■ **Your instructions**: Word for word, restate the lines of the data below between those holding "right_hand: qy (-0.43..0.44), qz" and "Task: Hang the", inclusive; pictures do not belong in the copy.
========
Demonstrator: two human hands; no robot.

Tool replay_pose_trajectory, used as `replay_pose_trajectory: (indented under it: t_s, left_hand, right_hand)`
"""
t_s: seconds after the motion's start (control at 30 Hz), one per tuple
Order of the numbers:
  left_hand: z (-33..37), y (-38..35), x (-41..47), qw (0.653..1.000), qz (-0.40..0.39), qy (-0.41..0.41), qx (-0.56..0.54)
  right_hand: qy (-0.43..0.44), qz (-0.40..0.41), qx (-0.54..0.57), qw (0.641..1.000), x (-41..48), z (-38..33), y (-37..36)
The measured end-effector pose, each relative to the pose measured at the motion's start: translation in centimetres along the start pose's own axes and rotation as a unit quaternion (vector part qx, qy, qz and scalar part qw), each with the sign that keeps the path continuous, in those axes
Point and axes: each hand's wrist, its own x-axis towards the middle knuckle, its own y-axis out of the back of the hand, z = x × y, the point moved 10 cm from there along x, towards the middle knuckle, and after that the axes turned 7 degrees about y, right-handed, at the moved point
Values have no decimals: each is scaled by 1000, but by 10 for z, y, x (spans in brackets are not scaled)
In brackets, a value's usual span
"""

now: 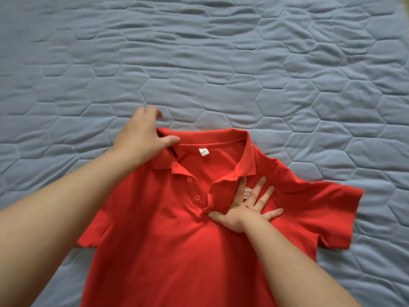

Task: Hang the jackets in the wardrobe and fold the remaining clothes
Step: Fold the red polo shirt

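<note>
A blue quilted bedspread (221, 63) — hexagon-stitched, rippled — carries one red polo shirt (177, 251), front up.

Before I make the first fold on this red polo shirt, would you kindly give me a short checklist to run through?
1. Red polo shirt lies front up on the blue quilted bedcover: ok.
2. Right hand presses flat on the chest, fingers spread: ok.
3. Left hand grips the collar: cannot tell; its thumb lies on it.
4. Placket closed and flat: not ok; it gapes unbuttoned and creased.
5. Sleeve beside the right hand spread out: ok, slightly rumpled.
6. Hem smoothed: cannot tell; it is out of frame.
</note>
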Motion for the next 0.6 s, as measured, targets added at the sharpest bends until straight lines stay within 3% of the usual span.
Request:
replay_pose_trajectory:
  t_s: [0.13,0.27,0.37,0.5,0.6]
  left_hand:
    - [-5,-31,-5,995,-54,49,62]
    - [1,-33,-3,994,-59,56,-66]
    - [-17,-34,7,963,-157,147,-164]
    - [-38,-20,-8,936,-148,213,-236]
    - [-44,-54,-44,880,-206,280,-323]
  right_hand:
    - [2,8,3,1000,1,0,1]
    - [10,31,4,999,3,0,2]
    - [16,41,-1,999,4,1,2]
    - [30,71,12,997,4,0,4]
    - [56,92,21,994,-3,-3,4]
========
■ **Solution to this problem**:
  right_hand: qy (-0.43..0.44), qz (-0.40..0.41), qx (-0.54..0.57), qw (0.641..1.000), x (-41..48), z (-38..33), y (-37..36)
The measured end-effector pose, each relative to the pose measured at the motion's start: translation in centimetres along the start pose's own axes and rotation as a unit quaternion (vector part qx, qy, qz and scalar part qw), each with the sign that keeps the path continuous, in those axes
Point and axes: each hand's wrist, its own x-axis towards the middle knuckle, its own y-axis out of the back of the hand, z = x × y, the point moved 10 cm from there along x, towards the middle knuckle, and after that the axes turned 7 degrees about y, right-handed, at the moved point
Values have no decimals: each is scaled by 1000, but by 10 for z, y, x (spans in brackets are not scaled)
In brackets, a value's usual span
"""

now: 

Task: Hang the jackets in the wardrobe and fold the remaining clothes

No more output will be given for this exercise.